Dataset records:
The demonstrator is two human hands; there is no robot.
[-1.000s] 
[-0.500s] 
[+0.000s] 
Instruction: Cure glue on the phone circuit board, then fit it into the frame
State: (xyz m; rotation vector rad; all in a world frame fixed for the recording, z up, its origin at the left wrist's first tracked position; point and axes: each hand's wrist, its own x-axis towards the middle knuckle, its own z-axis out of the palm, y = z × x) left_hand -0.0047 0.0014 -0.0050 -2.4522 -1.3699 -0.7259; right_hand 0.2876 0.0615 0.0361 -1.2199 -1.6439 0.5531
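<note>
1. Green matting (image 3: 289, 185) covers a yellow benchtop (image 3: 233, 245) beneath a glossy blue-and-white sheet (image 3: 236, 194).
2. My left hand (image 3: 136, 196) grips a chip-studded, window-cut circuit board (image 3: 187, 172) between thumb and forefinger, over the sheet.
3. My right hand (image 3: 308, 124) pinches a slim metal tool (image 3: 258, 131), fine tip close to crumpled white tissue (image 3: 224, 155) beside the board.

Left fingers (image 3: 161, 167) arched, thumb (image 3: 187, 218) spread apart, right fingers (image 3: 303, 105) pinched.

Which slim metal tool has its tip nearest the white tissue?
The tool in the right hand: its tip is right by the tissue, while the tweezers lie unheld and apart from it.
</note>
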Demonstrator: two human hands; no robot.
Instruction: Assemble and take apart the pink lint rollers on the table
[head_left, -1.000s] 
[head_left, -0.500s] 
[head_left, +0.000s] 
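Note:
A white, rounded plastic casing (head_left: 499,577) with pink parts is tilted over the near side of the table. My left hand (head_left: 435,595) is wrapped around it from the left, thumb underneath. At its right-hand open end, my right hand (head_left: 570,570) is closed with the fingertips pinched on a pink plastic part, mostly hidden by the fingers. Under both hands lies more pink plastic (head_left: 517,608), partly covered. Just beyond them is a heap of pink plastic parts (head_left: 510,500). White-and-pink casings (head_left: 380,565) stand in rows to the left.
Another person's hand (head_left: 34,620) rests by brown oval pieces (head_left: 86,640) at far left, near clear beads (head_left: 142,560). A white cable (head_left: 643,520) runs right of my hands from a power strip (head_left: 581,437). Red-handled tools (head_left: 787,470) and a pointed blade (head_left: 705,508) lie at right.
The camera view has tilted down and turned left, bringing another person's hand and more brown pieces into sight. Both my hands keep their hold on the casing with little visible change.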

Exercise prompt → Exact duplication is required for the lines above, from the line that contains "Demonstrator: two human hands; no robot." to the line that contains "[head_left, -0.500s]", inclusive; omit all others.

Written answer →
Demonstrator: two human hands; no robot.
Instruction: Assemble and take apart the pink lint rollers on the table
[head_left, -1.000s] 
[head_left, -0.500s] 

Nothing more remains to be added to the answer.